What you are asked to do | Give back each line of the material that contains the word "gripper".

Data |
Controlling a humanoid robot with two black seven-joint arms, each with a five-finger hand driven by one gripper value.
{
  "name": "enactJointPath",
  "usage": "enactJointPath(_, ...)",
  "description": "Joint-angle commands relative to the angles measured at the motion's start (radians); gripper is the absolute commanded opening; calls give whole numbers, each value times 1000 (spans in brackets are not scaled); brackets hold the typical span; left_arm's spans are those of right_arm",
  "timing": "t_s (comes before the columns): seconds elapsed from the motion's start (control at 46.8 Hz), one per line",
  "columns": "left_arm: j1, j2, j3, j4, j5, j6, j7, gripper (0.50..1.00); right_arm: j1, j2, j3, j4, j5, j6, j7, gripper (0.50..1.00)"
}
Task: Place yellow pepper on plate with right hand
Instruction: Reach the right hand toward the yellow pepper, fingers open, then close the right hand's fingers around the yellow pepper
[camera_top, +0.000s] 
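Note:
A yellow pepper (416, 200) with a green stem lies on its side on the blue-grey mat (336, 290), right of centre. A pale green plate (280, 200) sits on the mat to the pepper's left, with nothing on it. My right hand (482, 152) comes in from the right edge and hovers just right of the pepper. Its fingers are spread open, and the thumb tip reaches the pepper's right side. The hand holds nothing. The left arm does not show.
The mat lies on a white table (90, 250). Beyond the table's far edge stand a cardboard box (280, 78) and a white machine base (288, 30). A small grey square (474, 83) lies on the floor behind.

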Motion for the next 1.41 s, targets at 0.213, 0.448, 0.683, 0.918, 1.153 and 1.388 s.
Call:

Response to the exercise |
Controlling a humanoid robot with two black seven-joint arms, each with a five-finger hand driven by one gripper value.
  "description": "Joint-angle commands relative to the angles measured at the motion's start (radians); gripper is the absolute commanded opening; calls give whole numbers, each value times 1000 (spans in brackets are not scaled); brackets hold the typical span; left_arm's spans are those of right_arm",
  "columns": "left_arm: j1, j2, j3, j4, j5, j6, j7, gripper (0.50..1.00); right_arm: j1, j2, j3, j4, j5, j6, j7, gripper (0.50..1.00)"

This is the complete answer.